Based on the reports received from the tests, the Prussian Ministry of War issued a directive in January 1862 that four cannons should be sent for further testing with each artillery regiment. The tests began in July 1862, and by 1863 it was decided to produce the rifled 4-pounder cannon for inspection by the King on 1 April 1864. Meanwhile, a battery of eight experimental guns was formed and successfully participated in the German-Danish War. With the favorable reports and the approval from the King, the C64 gun began introduction to the troops in 1865.

In the Austro-Prussian War, it was noticed that some C64 guns failed without any detectable material defect. Due to this mistrust of the cast steel barrels, the General Inspectorate of Artillery decided to order the production of bronze cannon barrels instead, while an investigation was ongoing. Regardless, it was decided to replace the smoothbore 12-pounders of the horse artillery sections with the C64 steel guns as well, and by 1867, the conversion was completed. After the investigation was finished, it was discovered that the problem was not with the steel construction, but with the design of the breech. After redesigning, the problem was fixed and the new guns were adopted as the C/67, or C/64/67.

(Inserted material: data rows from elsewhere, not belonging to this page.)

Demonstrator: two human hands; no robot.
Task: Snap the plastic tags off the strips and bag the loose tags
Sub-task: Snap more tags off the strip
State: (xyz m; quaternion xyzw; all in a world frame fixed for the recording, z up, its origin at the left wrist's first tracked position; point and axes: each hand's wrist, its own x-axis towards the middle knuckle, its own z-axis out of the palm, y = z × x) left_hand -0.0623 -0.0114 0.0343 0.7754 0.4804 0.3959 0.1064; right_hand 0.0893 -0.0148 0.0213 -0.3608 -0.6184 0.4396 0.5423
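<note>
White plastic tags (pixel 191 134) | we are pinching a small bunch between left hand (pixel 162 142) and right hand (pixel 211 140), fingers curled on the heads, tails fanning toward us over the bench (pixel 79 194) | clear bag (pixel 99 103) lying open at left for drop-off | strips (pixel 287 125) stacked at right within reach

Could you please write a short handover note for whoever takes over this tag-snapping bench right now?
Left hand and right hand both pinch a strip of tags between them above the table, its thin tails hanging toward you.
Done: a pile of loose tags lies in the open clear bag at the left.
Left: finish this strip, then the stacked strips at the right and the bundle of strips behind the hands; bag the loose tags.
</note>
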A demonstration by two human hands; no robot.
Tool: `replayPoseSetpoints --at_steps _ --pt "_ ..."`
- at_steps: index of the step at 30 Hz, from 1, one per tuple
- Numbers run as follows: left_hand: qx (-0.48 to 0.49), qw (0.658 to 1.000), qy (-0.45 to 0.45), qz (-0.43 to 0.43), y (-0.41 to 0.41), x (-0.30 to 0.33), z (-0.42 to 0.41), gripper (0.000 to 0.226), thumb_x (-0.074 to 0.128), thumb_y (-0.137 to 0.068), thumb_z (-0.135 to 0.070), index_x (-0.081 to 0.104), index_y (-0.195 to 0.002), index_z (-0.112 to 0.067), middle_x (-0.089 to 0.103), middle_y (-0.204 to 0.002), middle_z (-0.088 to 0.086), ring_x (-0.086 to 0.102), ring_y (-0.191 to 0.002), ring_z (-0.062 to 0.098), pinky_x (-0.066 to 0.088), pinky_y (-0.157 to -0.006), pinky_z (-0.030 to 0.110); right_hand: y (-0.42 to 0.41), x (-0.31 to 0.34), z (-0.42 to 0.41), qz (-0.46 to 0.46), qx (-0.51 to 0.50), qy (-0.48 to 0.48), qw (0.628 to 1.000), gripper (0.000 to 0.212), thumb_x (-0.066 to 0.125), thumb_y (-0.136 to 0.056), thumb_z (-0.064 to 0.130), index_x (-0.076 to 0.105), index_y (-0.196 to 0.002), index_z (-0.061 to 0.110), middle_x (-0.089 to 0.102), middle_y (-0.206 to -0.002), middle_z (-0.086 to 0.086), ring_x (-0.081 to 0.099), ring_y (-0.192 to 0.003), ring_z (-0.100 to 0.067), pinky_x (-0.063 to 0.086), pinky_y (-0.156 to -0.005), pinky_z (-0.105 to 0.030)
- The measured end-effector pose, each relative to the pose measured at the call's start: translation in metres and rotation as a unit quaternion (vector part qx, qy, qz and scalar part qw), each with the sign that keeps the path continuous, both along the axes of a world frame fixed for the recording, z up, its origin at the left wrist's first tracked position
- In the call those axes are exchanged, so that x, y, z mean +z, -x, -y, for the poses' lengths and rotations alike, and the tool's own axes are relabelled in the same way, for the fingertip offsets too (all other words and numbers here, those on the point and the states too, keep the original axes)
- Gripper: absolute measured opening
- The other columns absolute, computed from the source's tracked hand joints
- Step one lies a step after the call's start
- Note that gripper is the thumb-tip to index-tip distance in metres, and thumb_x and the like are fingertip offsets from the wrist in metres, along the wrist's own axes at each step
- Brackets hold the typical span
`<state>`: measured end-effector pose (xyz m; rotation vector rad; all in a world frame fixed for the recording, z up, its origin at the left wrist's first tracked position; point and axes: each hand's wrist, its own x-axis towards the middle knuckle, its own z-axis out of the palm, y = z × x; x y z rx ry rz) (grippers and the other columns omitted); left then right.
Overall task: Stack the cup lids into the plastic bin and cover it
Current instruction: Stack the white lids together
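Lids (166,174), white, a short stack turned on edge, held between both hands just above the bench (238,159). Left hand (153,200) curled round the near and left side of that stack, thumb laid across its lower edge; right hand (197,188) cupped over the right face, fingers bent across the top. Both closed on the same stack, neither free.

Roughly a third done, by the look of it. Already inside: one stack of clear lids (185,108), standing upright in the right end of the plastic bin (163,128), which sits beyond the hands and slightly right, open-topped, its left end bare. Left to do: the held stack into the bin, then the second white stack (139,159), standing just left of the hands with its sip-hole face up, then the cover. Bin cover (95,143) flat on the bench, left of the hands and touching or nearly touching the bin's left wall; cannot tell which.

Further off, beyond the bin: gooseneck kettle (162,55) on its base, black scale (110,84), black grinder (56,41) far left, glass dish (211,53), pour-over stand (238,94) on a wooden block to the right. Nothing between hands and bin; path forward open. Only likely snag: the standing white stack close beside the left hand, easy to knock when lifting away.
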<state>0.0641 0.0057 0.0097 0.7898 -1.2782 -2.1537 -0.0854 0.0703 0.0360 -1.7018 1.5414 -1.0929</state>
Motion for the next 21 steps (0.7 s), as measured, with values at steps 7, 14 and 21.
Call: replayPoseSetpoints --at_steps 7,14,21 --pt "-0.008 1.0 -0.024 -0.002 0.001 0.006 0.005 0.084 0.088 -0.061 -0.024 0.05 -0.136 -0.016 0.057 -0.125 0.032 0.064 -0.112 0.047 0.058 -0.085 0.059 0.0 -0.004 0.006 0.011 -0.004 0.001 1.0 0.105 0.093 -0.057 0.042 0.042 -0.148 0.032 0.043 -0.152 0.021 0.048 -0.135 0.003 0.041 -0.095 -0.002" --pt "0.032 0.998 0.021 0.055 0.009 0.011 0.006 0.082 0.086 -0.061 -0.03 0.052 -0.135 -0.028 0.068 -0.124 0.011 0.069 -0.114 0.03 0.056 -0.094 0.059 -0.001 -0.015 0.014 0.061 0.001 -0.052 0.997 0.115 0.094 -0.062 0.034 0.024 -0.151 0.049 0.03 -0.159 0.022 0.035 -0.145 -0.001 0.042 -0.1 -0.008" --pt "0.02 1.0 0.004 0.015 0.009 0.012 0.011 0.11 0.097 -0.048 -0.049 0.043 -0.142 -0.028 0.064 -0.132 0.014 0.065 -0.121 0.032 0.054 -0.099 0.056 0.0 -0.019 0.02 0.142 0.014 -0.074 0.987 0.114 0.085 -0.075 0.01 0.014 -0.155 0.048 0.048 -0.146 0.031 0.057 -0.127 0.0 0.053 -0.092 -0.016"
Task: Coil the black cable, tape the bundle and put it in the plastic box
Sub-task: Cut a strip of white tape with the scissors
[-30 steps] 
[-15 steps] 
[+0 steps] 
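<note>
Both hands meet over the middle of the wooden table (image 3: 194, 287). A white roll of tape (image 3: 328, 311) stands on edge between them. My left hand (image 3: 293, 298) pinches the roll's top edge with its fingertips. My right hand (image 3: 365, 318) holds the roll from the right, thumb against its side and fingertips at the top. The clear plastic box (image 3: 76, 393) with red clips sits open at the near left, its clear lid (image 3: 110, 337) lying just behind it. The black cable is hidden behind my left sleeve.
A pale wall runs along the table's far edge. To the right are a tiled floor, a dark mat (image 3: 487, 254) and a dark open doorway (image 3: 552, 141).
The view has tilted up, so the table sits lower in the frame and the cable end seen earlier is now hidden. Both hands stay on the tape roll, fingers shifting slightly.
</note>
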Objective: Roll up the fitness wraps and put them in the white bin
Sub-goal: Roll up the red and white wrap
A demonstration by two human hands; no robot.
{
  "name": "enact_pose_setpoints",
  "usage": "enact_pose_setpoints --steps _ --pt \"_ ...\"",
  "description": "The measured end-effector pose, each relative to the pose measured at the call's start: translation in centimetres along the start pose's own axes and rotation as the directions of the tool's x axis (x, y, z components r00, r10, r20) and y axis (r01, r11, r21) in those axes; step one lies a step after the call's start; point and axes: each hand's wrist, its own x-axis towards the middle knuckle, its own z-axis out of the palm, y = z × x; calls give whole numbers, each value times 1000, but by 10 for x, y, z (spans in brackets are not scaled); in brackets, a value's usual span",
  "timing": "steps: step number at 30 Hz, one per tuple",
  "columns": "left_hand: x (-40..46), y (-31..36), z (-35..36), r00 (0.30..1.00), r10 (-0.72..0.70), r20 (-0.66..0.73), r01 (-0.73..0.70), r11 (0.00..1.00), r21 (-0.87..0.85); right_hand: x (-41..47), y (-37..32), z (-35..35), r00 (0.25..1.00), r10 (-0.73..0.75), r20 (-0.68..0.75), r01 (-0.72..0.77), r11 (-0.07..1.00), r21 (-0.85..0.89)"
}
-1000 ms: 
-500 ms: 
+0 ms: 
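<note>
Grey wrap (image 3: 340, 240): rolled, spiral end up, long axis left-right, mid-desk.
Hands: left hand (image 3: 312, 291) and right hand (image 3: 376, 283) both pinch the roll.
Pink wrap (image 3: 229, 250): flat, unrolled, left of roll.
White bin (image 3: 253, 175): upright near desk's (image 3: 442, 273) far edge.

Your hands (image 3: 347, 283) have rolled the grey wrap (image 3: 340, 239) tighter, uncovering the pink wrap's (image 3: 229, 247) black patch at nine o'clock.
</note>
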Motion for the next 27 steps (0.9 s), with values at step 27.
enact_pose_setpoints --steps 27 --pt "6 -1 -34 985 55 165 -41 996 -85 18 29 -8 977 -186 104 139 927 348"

During the Franco-Prussian War, there were 11 Prussian artillery regiments, each with one horse, one reserve and three foot units. Each horse artillery unit comprised three batteries, each battery was equipped with six C64 guns, for a total of eighteen guns per unit. The foot artillery units had an equal mixture of 6-pounder Krupp guns and the lighter 4-pounders.

===Service with Romania===
With the establishment of the 2nd Artillery Regiment, the Romanian Army purchased 48 cannons in 1867. These were adopted as the Krupp Model 1868 guns and were the first breechloading cannons of Romania. Similarly to the Prussian guns, they were fitted with the Kreiner type double wedge breech mechanism with copper obturation, however, as the steel construction did not show much confidence, these first cannons were ordered to be made out of bronze. In 1871, another 48 cannons made out of steel and equipped with a cylindrical-prismatic wedge mechanism were purchased and adopted as the Krupp Model 1871 guns which became the first steel cannons of Romania. Unlike the Turkish carriage which was metallic, the Romanian guns had wooden carriages made out of elm or oak wood.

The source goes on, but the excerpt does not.